- DATASET EXCERPT:
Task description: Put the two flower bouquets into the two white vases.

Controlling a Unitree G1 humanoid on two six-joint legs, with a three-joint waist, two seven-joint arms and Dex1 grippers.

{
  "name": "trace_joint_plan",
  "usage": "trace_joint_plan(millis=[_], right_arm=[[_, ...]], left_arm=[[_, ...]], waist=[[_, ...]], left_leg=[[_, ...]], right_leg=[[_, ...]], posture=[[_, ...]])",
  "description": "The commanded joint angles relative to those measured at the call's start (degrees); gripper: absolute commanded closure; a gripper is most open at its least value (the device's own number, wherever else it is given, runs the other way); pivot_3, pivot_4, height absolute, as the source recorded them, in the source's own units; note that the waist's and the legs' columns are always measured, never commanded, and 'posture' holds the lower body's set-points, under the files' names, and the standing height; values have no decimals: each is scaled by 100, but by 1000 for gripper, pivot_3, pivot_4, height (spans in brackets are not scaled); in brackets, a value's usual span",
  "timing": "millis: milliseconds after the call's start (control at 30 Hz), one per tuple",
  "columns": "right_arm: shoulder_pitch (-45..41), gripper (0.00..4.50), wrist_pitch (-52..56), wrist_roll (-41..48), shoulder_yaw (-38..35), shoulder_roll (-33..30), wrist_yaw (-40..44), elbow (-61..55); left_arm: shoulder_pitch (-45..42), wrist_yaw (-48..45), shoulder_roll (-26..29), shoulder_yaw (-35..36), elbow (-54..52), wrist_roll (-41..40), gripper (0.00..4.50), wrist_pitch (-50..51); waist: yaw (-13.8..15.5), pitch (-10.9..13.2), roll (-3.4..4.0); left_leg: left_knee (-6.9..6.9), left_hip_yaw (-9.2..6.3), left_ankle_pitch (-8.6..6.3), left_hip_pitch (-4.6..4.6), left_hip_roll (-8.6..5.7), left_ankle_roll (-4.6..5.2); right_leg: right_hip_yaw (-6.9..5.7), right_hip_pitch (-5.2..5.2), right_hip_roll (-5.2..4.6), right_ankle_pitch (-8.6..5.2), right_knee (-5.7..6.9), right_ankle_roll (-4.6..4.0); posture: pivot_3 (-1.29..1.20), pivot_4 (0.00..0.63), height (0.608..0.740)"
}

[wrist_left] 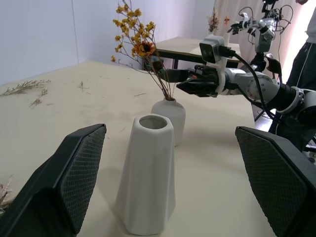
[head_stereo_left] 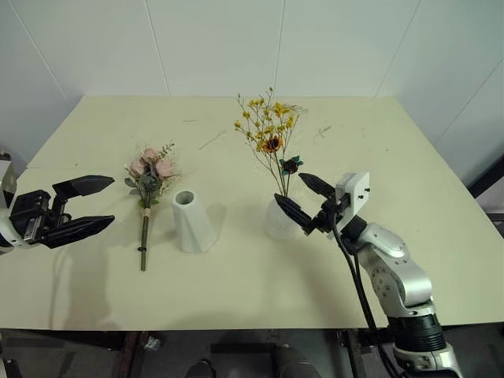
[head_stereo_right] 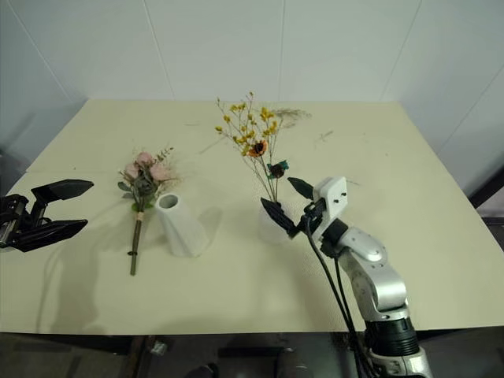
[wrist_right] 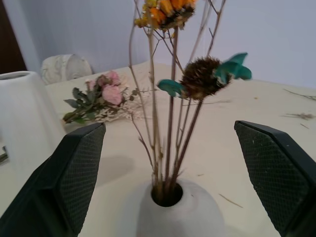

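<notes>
Left gripper (head_stereo_left: 90,208) and right gripper (head_stereo_left: 304,198) both with jaws wide apart, empty.

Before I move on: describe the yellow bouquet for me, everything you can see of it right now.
The yellow bouquet stands upright in the short rounded white vase, its thin brown stems bunched through the small top hole. Sprays of tiny yellow blossoms spread at the top around a small orange sunflower; lower sits a dark dried seed head with teal leaves. The right gripper is open astride the stems, not touching them.

arm: silver-grey segments, black joint ring | wrist: white camera block | cables: black | jaws: black, textured pads
</notes>
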Motion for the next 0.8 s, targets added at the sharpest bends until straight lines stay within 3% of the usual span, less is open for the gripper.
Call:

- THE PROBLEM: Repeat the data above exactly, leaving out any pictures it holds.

- SOLUTION TO THE PROBLEM:
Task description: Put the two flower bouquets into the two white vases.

Controlling a Unitree G1 humanoid on two six-joint legs, with a three-joint waist, two seven-joint arms and Dex1 grippers.

{
  "name": "trace_joint_plan",
  "usage": "trace_joint_plan(millis=[_], right_arm=[[_, ...]], left_arm=[[_, ...]], waist=[[_, ...]], left_leg=[[_, ...]], right_leg=[[_, ...]], posture=[[_, ...]])",
  "description": "The commanded joint angles relative to those measured at the call's start (degrees); gripper: absolute commanded closure; a gripper is most open at its least value (the device's own number, wherever else it is given, runs the other way); pivot_3, pivot_4, height absolute, as the source recorded them, in the source's own units; note that the waist's and the legs' columns are always measured, never commanded, and 'posture' holds the lower body's set-points, under the files' names, and the standing height; values have no decimals: each is scaled by 100, but by 1000 for gripper, pivot_3, pivot_4, height (spans in brackets are not scaled); in brackets, a value's usual span",
  "timing": "millis: milliseconds after the call's start (control at 30 Hz), one per tuple",
  "columns": "right_arm: shoulder_pitch (-45..41), gripper (0.00..4.50), wrist_pitch (-52..56), wrist_roll (-41..48), shoulder_yaw (-38..35), shoulder_roll (-33..30), wrist_yaw (-40..44), elbow (-61..55); left_arm: shoulder_pitch (-45..42), wrist_yaw (-48..45), shoulder_roll (-26..29), shoulder_yaw (-35..36), elbow (-54..52), wrist_roll (-41..40), gripper (0.00..4.50), wrist_pitch (-50..51); waist: yaw (-13.8..15.5), pitch (-10.9..13.2), roll (-3.4..4.0); left_leg: left_knee (-6.9..6.9), left_hip_yaw (-9.2..6.3), left_ankle_pitch (-8.6..6.3), left_hip_pitch (-4.6..4.6), left_hip_roll (-8.6..5.7), left_ankle_roll (-4.6..5.2); right_leg: right_hip_yaw (-6.9..5.7), right_hip_pitch (-5.2..5.2), right_hip_roll (-5.2..4.6), right_ankle_pitch (-8.6..5.2), right_knee (-5.7..6.9), right_ankle_roll (-4.6..4.0); posture: pivot_3 (-1.29..1.20), pivot_4 (0.00..0.63), height (0.608..0.740)"
}

[wrist_left] 
[head_stereo_left] 
[head_stereo_right] 
[wrist_right] 

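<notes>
Left gripper (head_stereo_left: 90,208) and right gripper (head_stereo_left: 304,198) both with jaws wide apart, empty.

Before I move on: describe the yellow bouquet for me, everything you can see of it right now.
The yellow bouquet stands upright in the short rounded white vase, its thin brown stems bunched through the small top hole. Sprays of tiny yellow blossoms spread at the top around a small orange sunflower; lower sits a dark dried seed head with teal leaves. The right gripper is open astride the stems, not touching them.

arm: silver-grey segments, black joint ring | wrist: white camera block | cables: black | jaws: black, textured pads
</notes>
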Motion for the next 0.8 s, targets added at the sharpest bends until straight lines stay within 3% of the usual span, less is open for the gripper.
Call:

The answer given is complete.